В тот день это было. Это свернутое чувство пред-было. Ладно. Я натягиваю рукава и решаю бороться с галлюцинациями. Мне нужно подумать сейчас о сути, о нерве всего. О самом главном и самом страшном. Это не так-то легко. Перешагивая через спутанные кабели нейронных связей, у которых истерлась изоляционная оболочка, спотыкаясь, пробираться к чему-то такому в дальнем углу сознания, что не было ни событием, ни вещью. Оно было чистым ужасом, хтонью, очагом изначальной тьмы. Как, когда оно оказалось во мне?


В нас?

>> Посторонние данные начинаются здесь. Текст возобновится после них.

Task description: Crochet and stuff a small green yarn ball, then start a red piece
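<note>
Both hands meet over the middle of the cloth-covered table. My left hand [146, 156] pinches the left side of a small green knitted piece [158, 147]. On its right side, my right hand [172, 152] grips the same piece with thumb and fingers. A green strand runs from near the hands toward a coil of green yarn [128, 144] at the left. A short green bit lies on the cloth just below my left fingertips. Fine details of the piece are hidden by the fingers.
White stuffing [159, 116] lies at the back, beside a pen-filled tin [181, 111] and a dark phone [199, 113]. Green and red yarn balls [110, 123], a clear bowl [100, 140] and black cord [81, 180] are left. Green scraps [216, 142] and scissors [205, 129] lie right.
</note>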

И уже не вспомнить, с каких пор мы зажили так, точно даже в самых средних школах были установлены каменные шпаргалки-скрижали: первая эра – до Рождества Христова, вторая – после, а третья – после окончательной победы над огромным миром, в котором всё отныне – пустотные, бранные слова: символ, метафора, ассонансная рифма, дактиль, анапест…


Что же стало точкой невозврата, началом новых координат? Нет, не первые постеры социальной рекламы: «А ты вычислил поэта?», не первое оправданное в суде убийство за строчки, расположенные лесенкой. И не печально знаменитый рейд отряда главной санэпидемстанции в библиотеку имени В. И. Ленина со шлангами, распыляющими дуст против поэтической плесени. Не массовый завоз в аптеки успокоительного «Антипоэтин форте». Нет. Это произошло гораздо раньше.


Может быть, эта эра началась с первого отказа ребенка заучивать текст про мороз и солнце (но я его могу понять!). Может быть, с превращения поэзии в массовом сознании в дежурное пафосное бла-бла-бла, в бессмысленность-муку; имитаторы всех мастей, организаторы детских праздников, сентиментальные работники гороно готовили почву новых времен, все раздуваясь от гордости и поднимаясь на фальши, этом расширяющемся газе…


Когда аресты наших уже начались, по какой-то парадоксальной инерции остальным еще разрешали преподавать историю поэзии с неандертальских времен: да, мы должны были говорить о ней в уничижительном формате, как о более низкой, неопределенной стадии развития литературы, – но мы еще о ней говорили.

А библиотеки уже не выдавали на руки студентам поэтических сборников – они были вынуждены довольствоваться цитатами из учебников, вырванными из контекста; среди особо одаренных ходили списки утраченного; хрестоматии оседали на черных рынках – мне встречались эти потрепанные издания со штампами «Собственность МГУ» или «Учебное пособие РГГУ» и выдранными страницами – то из Амелина-старшего, то из Амелина-младшего. А школьников уже заставляли конспектировать выступление министра культуры Бессонова, утверждавшего, что изобретение прозы имело не меньшее значение для человеческой культуры, чем изобретение колеса, в то время как поэзия так и осталась лишь палкой, вставляемой в прозаические колеса. Эта громоздкая речь породила поначалу множество мемов в интернете; но после расстрела неизвестным снайпером участников демонстрации Сочувствующих Экклезиасту (дело быстро замяли) всем стало не до смеха.


Так заваривалась эта тьма, которая начала нас теснить. Иным из нас проникая в головы, иных просто уничтожая. Неудивительно, что обоснование начавшимся репрессиям искали и нашли в античности; удивительно лишь то, что нашли его у поэта. У него это была еще вполне вегетарианская идея выдворить нас за стены (мега)полиса. Да, она могла прийти в голову лишь самому поэтичному философу из всех, философу-поэту. Тому, кто, как никто, чувствовал миф и строил мир на скользких спинах китов по имени Истина, Добро и Красота. Он был ранен идеей высшего блага и принес всё и всех ему в жертву. В том числе и свой гуманизм.


О, я был когда-то платоником и понимаю, о чем он думал. И теперь я брожу за очерченной им стеной. За кремлевской стеной. Брожу во тьме, спотыкаясь о собственные башмаки.